While vaccines train the immune system indirectly, living medicines are intended to directly engineer it. This shift can be seen in a new technique for treating cancer using the chimeric antigen receptor T-cells in the body, or CAR T-cells. One of the main players in the body’s immune system response, these cells seek out the specific proteins on pathogens, and destroy them. In CAR T-cell therapy, a cancer patient’s blood (or sometimes, a donor patient’s blood) is mined for these special cells. They are then taken out of the body, engineered to detect a protein specific to cancer cells, and eventually returned to the patient’s body to seek and destroy the malignancy. This treatment has already been FDA-approved for use in two types of cancers — specifically adult B-cell non-Hodgkin’s lymphoma and childhood acute lymphoblastic leukemia — and approval for more is soon to follow.

As we learn more about the relationship between the gut microbiome and bodily health, between the metabolism and brain, we are discovering new tasks for these engineered microbes.

CAR T-cell therapy could prove useful for other diseases too, as it can boost the immune system response without some of the limitations of a vaccine. Vaccines are not very effective if a patient is sick, as a weakened immune system can be resistant to training. CAR T-cell therapy can supplement the body’s immune system, offering a new way around this impasse.  

Following a similar method and logic, engineered bacteria can be used to treat metabolic diseases. You might think of it as an evolution of probiotics, the “good” bacteria, like the Lactobacillus strains often found in yogurt. Synthetic biology can transform generically “good bacteria” into programmable, targeted disease fighters. 

Synlogic, a Cambridge-based biotech company, is currently testing bacteria that treat phenylketonuria (PKU) in clinical trials, a rare metabolic disorder. People with this disease lack the enzyme to break down the amino acid phenylalanine, and so have to limit the protein in their diets or risk serious health problems. Synlogic has engineered a bacteria that breaks up the amino acid, allowing patients to eat as they please and live without that constant worry.

A vast assortment of diseases could be targeted with a focus on the gut. As we learn more about the relationship between the gut microbiome and bodily health, between the metabolism and brain, we are discovering new tasks for these engineered microbes.


Tending the Garden

While the main advantage of living drugs is that they are alive and adaptable, the flip side is that they could become harder to control. Anyone who has tended a garden knows that it can be challenging to achieve a balance between plants you want growing and plants that you don’t want growing. In the same way that weeds can take over, or that desired plants can dominate a garden, these new living treatments could choke out other strains in the microbiome. It is pivotal to design these bacteria so they don’t settle permanently in the body, lest they colonize it or transfer altered genes to other bacteria in the gut.  
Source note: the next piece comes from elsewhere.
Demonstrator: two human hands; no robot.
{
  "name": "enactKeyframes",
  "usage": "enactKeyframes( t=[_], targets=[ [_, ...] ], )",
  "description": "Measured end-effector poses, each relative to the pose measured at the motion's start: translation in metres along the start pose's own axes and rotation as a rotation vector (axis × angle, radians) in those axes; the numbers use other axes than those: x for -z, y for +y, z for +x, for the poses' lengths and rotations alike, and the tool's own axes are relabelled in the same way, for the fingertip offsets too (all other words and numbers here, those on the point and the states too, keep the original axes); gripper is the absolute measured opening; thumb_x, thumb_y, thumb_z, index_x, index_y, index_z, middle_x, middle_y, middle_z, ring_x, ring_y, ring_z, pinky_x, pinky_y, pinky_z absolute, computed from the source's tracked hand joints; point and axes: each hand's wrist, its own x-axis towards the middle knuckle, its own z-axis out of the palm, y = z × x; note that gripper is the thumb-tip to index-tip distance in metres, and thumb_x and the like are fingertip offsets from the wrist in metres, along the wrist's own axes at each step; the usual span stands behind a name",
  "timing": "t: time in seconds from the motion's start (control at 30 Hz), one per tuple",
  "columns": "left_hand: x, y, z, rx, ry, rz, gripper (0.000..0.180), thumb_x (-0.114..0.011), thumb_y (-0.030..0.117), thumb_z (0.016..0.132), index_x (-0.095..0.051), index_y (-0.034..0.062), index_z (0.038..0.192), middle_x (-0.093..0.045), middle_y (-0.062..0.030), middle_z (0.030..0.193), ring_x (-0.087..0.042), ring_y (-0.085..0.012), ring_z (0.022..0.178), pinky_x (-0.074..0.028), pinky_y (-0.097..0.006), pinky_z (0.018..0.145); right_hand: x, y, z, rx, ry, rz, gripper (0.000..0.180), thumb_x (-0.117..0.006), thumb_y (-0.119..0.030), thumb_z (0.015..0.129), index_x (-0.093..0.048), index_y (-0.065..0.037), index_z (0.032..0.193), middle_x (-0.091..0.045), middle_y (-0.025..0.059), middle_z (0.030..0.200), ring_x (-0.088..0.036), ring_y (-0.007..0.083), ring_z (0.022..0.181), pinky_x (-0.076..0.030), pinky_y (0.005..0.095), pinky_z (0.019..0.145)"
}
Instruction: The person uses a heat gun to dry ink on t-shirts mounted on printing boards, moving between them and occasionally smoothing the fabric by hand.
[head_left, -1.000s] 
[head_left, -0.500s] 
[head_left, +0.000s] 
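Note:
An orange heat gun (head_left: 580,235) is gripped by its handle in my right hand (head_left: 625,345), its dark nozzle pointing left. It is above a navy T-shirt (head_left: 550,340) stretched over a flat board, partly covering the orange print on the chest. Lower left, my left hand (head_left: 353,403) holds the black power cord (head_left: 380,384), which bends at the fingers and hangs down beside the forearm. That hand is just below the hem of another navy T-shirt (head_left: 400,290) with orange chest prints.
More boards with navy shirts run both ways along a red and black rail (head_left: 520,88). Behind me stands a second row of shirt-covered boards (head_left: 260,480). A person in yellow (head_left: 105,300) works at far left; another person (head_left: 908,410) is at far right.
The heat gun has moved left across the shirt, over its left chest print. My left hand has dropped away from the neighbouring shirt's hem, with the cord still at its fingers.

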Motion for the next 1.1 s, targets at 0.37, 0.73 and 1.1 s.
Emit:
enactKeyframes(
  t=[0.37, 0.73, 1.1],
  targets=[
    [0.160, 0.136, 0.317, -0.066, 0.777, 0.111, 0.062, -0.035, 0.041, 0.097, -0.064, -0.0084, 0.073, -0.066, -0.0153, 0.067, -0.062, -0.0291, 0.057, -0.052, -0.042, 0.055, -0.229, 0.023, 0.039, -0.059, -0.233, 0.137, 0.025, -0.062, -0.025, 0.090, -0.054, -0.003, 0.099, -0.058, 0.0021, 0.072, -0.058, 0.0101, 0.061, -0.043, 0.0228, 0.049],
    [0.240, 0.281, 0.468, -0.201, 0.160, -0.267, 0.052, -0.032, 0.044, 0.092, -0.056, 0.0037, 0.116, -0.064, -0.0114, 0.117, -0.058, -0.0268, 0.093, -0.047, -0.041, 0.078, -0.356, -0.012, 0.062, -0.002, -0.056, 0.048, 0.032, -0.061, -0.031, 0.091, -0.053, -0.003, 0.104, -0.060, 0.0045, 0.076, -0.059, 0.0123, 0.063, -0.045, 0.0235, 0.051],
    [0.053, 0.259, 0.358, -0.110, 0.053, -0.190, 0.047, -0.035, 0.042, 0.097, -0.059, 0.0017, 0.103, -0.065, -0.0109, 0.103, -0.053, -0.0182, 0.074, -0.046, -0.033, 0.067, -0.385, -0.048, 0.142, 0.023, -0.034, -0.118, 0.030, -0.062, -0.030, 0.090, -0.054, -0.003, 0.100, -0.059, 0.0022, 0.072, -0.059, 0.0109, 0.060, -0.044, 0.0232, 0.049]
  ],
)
That’s not to mention the potential cost of such therapies. As specialized treatments, tailor-made to the patient, scaling the cost of production is sure to be an issue. A research article about CAR T-cell therapy outlined the prohibitive cost of the treatment, particularly if it turns out to be unsuccessful.  “Although cancer persisted or recurred in three of five patients,” they write, “in practice, all patients will be charged the $373,000 price tag for the drug.” This may change if the treatments can be engineered to work on a wider scale for a more generalized group of people. But as long as they have to be individualized, the cost will continue to stick out even in a drastically overpriced healthcare system.

In short, living medicines carry many of the same risks as any other new medical inventions, including potential side effects and high costs, but the reward is immeasurably high. The fact that CAR-T therapy has proven effective at fighting specific cancers gives reason to hope that it could be applied to other cancers and immune disorders. This may be the next frontier in our path to self-discovery, in the most literal sense.